• _Aim of the task_: Word for word, copy the entire listing below, but do not carry over any pictures.

• _Dataset content_:
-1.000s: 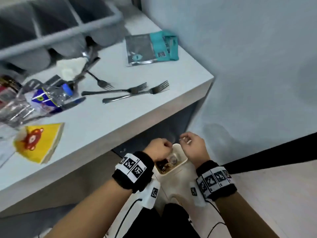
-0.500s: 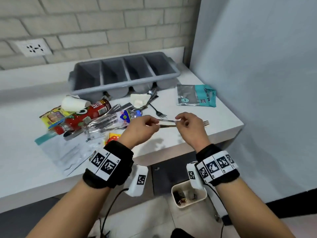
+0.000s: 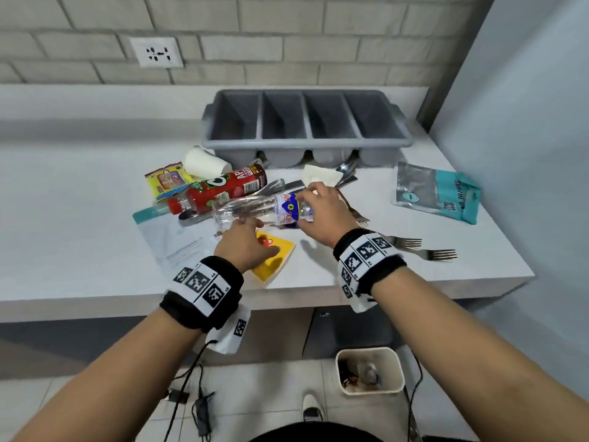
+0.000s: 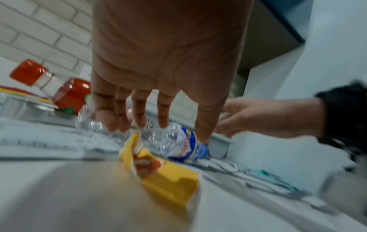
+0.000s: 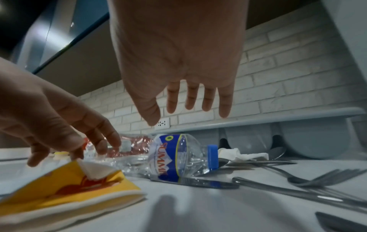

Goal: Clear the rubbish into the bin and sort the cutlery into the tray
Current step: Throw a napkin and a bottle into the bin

• _Output for this exercise_:
-1.000s: 
-0.500s: 
+0.000s: 
+0.000s: 
+0.000s: 

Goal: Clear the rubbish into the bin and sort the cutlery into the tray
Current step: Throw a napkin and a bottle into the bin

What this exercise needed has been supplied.